From the entries that follow, copy each line in which "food" appears.
*** INPUT MATERIAL ***
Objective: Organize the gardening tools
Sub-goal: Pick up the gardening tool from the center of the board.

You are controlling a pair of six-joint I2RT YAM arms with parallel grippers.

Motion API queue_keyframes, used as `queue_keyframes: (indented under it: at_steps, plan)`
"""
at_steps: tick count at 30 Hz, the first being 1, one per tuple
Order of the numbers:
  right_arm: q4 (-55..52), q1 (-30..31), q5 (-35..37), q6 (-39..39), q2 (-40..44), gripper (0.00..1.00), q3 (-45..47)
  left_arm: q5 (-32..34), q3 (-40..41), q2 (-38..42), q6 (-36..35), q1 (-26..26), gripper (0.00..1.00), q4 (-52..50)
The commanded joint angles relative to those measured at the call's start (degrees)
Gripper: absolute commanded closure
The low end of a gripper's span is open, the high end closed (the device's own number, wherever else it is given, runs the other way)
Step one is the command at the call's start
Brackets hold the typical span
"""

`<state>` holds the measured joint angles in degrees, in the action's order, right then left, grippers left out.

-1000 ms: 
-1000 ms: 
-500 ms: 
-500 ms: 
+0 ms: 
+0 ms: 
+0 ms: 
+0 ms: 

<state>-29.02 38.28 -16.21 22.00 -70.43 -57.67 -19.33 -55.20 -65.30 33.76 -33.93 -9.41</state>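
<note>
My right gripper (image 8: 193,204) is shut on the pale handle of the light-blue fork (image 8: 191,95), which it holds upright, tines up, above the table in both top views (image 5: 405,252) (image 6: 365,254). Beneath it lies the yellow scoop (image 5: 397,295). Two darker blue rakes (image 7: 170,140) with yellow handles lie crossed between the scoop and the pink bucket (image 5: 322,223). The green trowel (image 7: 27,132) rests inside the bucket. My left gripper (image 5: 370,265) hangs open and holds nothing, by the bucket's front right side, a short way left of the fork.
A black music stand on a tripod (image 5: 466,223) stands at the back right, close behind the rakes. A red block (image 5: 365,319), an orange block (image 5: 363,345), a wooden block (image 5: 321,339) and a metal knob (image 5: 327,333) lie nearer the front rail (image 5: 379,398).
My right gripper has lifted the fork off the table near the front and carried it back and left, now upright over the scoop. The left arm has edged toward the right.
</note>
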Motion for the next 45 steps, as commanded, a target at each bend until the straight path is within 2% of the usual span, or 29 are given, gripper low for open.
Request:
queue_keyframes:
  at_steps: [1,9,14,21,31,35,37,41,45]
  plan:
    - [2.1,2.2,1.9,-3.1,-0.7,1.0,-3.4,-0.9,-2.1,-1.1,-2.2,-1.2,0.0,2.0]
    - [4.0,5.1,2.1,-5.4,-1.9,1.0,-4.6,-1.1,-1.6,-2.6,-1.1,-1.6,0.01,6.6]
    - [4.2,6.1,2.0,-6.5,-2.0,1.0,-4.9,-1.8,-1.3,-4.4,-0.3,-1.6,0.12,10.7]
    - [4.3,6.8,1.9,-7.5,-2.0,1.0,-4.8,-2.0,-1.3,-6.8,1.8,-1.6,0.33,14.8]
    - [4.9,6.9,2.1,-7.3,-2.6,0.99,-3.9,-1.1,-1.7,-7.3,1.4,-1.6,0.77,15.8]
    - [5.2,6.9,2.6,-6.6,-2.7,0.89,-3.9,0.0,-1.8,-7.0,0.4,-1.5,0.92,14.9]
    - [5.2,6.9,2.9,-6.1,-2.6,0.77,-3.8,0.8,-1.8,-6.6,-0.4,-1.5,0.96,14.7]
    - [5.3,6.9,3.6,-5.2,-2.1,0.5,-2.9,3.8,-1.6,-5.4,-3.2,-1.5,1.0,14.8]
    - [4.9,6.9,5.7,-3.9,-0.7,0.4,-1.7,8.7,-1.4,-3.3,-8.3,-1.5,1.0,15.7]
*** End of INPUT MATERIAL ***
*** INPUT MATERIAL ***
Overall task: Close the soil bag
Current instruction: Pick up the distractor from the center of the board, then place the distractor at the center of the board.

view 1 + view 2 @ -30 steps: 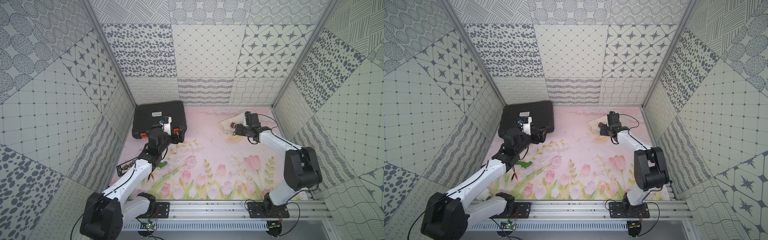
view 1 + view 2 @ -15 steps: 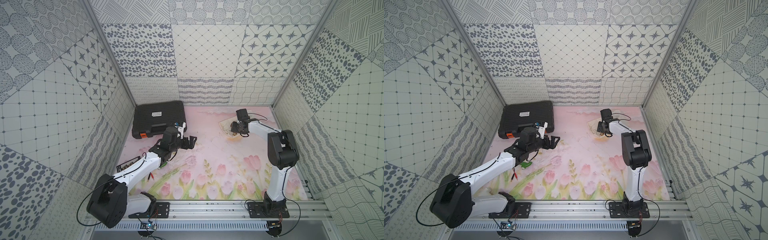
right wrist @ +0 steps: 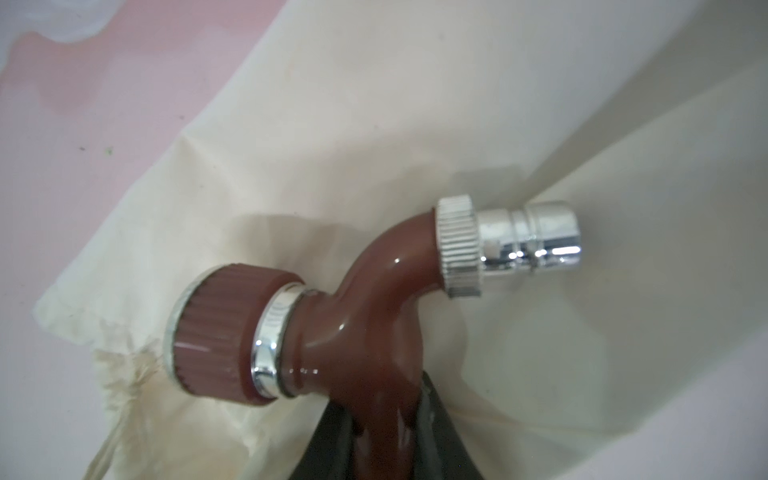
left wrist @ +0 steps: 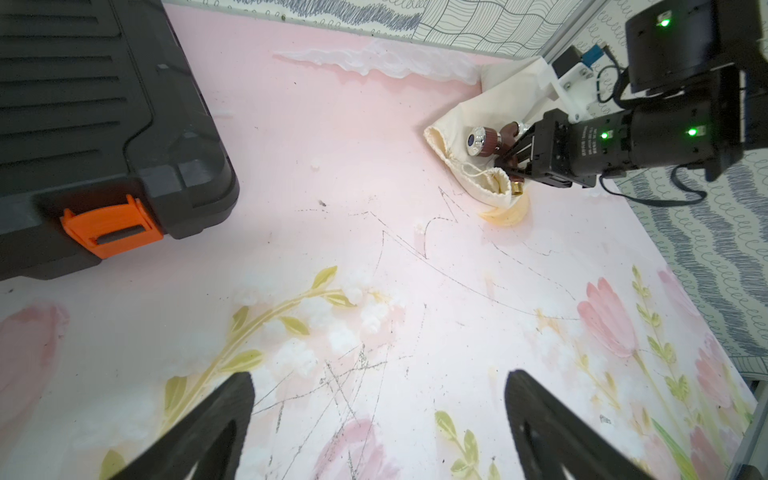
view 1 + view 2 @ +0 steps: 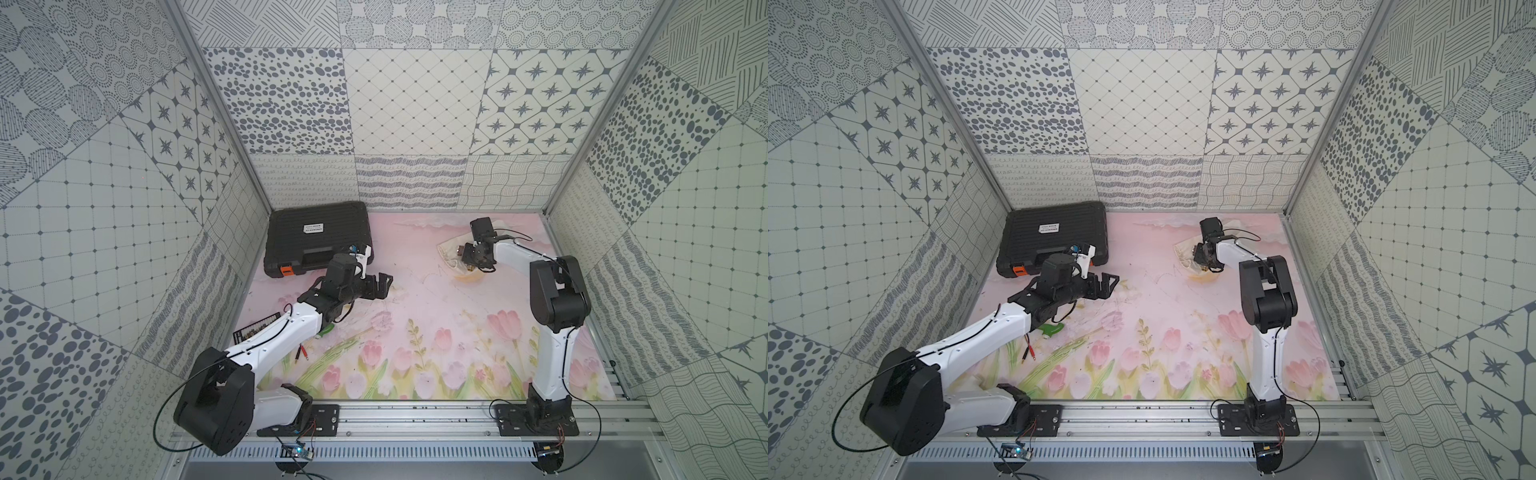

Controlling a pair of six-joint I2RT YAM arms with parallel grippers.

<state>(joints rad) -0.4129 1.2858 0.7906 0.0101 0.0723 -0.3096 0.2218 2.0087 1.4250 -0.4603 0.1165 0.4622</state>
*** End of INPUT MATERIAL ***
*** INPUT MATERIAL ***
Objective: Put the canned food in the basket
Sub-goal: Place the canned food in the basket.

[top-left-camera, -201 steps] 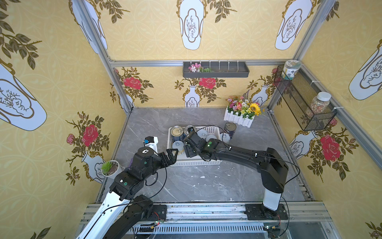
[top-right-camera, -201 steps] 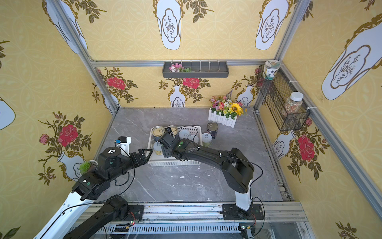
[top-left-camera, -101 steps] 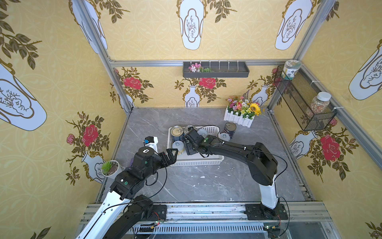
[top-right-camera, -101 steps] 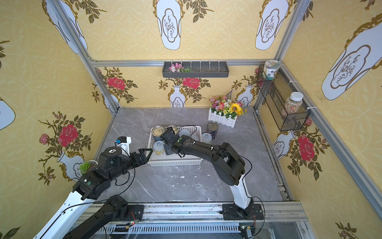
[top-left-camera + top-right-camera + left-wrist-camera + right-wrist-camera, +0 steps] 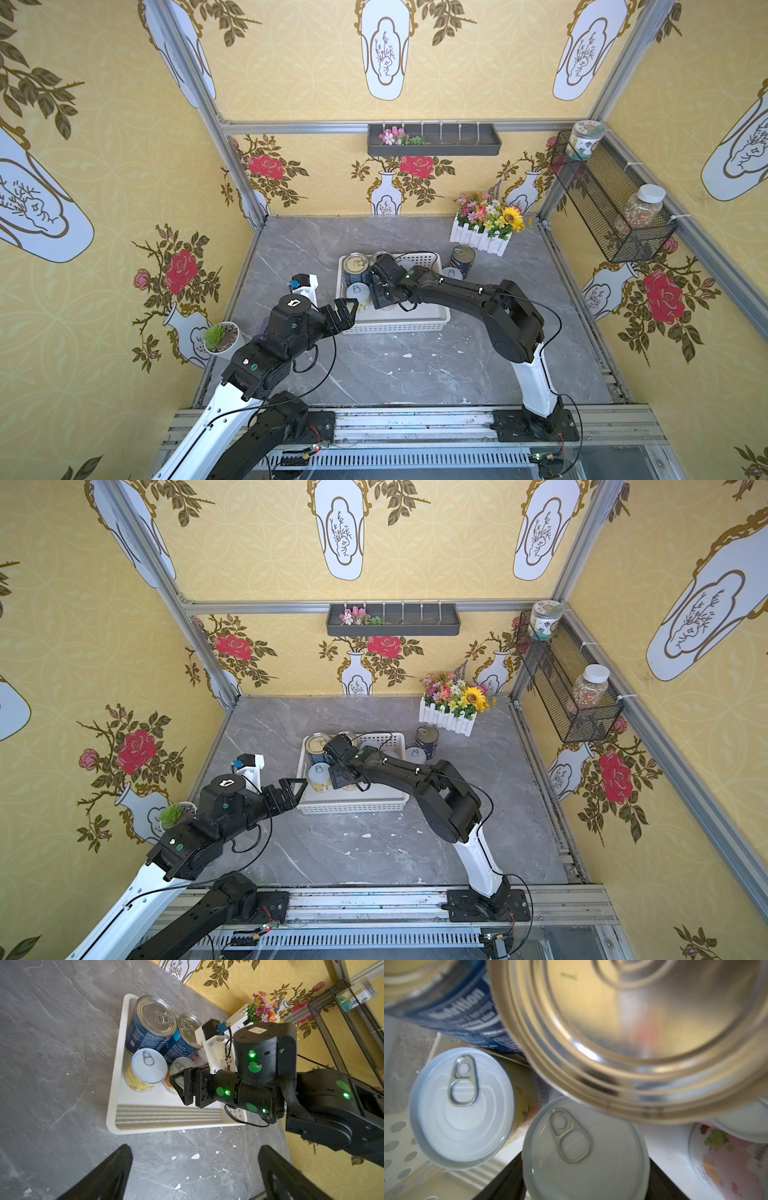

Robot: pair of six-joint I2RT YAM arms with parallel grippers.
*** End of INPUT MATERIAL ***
- **YOUR SOLUTION**
Objective: Put the canned food in the basket
Sub-goal: Place the canned food in the basket.

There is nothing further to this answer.